Sit down and hash these questions out with your spouse. Write down your answers in the plainest possible terms. For example: “My goal is to use Facebook to stay in touch with Mom and Dad, my sister Jan, cousin Frank, and Bob and Jean.” Then post those guidelines on your refrigerator and make up your minds to stick with them. If you get “friend” requests from people outside this circle, feel free to ignore them.
Another way to limit the amount of time you’re spending with social media is to cut down the number of devices you’re using to access your account. You can also give yourself permission to leave behind your handheld devices while you’re out doing more important things — for example, enjoying a dinner date with your spouse. Some families have even found it helpful to have a “Sabbath Box,” where phones and iPads can be laid aside voluntarily as a way of disconnecting for a while.
You can probably come up with additional strategies of your own. Remember, you are in the driver’s seat.
Q: My spouse and I have been married only a couple of years, and already I sense that the original “shimmer” of our romance is beginning to fade. Is something wrong with us? Are we “falling out of love”?
Greg Smalley, Vice President, Family Ministries: Maintaining the emotional excitement of romance can be difficult once the day-to-day reality of married life sets in. The good news is that you can still have a healthy, vibrant marriage, even when routine “stuff” begins to take over.

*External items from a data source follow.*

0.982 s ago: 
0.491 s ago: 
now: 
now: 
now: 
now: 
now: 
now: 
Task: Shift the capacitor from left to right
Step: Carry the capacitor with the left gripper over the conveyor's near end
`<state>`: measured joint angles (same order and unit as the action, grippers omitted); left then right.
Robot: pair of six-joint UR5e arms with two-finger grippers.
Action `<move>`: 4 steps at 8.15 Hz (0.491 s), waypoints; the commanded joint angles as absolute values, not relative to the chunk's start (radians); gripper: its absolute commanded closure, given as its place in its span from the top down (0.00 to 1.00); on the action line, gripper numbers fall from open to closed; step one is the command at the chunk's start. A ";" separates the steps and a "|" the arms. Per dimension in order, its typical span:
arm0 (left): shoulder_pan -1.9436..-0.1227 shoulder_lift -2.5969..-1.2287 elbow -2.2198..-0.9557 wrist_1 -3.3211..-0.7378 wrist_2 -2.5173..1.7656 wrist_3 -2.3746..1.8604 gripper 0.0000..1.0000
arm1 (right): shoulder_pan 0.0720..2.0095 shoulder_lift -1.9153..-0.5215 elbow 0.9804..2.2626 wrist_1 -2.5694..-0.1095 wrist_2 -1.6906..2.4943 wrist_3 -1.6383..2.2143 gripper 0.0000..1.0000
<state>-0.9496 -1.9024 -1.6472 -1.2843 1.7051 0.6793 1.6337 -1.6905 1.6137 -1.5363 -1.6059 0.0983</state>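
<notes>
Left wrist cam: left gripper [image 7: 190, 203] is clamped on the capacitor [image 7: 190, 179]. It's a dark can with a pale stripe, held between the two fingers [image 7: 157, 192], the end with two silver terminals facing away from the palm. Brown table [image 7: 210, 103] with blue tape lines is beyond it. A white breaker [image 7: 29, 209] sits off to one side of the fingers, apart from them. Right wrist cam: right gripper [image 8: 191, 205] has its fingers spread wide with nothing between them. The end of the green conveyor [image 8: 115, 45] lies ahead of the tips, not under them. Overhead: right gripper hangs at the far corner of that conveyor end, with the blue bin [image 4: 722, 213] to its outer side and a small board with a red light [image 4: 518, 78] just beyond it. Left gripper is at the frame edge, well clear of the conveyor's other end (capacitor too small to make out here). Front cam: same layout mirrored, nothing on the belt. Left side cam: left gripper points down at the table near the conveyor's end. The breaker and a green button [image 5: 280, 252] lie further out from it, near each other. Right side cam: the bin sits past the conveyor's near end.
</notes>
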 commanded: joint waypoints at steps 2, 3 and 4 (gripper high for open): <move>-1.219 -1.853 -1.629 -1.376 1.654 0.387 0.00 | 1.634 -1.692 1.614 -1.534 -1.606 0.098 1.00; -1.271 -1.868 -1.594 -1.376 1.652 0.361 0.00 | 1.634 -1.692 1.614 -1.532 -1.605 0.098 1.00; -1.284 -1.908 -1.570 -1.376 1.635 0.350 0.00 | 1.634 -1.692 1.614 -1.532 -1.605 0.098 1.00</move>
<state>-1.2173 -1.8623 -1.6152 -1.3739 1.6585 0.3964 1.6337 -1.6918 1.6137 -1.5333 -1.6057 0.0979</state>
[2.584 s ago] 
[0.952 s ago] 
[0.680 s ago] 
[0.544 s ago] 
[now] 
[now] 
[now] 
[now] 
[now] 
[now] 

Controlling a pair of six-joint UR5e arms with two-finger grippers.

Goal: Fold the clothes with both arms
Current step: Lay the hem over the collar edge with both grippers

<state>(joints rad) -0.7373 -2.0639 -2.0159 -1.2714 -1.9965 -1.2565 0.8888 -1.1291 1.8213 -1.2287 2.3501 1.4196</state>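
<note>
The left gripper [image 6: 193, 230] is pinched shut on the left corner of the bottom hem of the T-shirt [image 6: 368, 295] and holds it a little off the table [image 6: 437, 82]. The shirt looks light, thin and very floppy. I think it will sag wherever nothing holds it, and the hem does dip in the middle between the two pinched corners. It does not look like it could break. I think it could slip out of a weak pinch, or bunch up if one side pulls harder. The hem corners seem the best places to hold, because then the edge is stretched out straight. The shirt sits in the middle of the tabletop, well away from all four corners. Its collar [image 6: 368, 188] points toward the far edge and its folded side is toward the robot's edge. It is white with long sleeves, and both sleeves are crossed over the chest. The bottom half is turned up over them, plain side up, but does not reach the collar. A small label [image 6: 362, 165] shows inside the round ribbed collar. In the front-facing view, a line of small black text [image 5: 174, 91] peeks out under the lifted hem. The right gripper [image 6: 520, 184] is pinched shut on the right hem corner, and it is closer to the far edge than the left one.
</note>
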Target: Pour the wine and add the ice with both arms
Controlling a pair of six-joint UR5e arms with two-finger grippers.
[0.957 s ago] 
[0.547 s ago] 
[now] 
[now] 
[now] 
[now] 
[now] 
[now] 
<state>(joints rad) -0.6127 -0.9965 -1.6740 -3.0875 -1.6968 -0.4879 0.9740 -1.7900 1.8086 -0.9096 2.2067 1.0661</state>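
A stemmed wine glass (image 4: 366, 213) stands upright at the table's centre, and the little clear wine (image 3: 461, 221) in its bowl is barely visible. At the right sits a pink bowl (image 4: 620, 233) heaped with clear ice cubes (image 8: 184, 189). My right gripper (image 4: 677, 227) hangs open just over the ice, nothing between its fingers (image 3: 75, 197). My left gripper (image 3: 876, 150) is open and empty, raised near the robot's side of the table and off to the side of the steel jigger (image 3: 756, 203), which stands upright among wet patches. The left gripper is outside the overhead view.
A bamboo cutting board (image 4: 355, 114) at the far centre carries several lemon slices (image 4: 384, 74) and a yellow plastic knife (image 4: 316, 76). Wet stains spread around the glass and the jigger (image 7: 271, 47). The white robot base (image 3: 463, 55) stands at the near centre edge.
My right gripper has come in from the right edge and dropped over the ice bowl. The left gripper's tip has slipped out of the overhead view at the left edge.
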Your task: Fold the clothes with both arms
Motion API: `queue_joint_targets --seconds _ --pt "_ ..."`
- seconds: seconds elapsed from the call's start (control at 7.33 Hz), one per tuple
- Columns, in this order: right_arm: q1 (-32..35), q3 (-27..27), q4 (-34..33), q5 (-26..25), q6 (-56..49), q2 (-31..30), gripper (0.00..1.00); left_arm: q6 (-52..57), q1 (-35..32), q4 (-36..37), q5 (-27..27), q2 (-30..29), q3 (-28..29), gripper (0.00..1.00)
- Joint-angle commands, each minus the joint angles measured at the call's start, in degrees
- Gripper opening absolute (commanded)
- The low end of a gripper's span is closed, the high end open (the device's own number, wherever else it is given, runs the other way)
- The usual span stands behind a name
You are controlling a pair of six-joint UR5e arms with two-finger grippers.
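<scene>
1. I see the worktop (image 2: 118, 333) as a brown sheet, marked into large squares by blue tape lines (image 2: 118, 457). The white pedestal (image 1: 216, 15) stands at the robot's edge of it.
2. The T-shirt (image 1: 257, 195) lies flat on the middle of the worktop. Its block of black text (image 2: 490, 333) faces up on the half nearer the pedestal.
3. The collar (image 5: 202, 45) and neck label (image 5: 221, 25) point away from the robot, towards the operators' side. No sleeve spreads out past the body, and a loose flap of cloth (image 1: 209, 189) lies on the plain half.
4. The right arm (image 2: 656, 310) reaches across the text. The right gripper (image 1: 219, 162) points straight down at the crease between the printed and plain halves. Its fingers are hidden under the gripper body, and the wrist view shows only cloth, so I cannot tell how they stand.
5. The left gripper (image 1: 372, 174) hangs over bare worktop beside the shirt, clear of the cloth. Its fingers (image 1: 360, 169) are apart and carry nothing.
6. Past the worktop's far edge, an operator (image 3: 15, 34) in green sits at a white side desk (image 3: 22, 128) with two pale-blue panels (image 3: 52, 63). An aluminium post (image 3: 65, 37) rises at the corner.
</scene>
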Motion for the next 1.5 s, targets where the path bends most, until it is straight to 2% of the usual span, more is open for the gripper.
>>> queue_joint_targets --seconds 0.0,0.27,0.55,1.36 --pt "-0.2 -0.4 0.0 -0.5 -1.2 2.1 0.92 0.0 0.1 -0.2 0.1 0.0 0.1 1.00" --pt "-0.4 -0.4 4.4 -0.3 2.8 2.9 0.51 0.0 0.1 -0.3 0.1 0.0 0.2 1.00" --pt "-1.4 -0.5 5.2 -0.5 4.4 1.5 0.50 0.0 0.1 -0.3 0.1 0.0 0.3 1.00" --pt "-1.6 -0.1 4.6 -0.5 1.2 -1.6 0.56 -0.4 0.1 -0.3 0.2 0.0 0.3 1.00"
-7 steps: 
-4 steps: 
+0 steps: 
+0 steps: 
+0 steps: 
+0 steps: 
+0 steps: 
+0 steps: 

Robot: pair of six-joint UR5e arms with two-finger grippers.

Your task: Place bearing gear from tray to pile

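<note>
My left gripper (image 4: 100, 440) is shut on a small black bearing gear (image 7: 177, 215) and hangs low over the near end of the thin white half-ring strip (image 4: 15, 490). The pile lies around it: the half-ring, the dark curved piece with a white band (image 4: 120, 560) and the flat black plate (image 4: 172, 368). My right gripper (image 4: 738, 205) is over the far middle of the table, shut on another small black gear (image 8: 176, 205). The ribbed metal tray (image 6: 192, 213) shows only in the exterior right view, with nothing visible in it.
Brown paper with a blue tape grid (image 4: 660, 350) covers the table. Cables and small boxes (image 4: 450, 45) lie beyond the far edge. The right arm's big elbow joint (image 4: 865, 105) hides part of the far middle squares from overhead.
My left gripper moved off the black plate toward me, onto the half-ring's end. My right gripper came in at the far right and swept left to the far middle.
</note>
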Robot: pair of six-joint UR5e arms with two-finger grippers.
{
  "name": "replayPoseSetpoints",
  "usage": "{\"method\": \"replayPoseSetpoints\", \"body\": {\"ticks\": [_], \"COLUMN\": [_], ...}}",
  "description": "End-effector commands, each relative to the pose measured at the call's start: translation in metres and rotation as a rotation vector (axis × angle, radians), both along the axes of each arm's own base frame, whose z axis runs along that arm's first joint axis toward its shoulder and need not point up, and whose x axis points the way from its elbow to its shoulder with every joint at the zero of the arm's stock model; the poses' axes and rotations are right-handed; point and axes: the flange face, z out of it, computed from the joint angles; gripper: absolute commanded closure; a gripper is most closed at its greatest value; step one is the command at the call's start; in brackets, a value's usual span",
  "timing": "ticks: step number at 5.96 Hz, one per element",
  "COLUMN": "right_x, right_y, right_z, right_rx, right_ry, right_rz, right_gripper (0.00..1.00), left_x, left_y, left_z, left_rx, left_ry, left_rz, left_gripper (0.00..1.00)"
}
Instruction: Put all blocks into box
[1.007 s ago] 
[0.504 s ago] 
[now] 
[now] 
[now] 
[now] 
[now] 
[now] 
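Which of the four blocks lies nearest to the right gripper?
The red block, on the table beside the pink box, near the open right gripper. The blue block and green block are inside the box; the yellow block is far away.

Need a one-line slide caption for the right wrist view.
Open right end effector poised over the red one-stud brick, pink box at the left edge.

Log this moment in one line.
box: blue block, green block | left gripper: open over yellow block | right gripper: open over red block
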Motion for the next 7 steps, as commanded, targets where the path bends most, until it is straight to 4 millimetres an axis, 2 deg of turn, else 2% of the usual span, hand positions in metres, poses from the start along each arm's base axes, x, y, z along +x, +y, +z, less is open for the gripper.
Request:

How does it work? Simple. You just have to lay hold of the fundamental anchor points of daily existence and turn them into meaningful relational moments. Here are a few suggestions:
- Waking Up. Instead of saying, “Good morning,” try turning to your spouse first thing and whispering something like, “I love you, and I’m glad to be waking with you by my side.”
- Leaving the house. When it’s time to go, kiss your spouse goodbye — and kiss like you really mean it!
- Checking in. How do you stay in touch during the day? A judicious use of social media can go a long way toward maintaining and strengthening the ties that bind.
- Coming home. When you come back together at the end of the day, try kissing and hugging and saying, “How was your day?” You’ll be surprised what a difference it makes.
- Mealtimes. Mealtimes are ideal times for reconnecting and celebrating your shared identity as a couple.
- Bedtime. The end of the day, like the beginning, is a universal anchor point. It’s a time when you can clean the slate and express gratitude and appreciation with a goodnight kiss.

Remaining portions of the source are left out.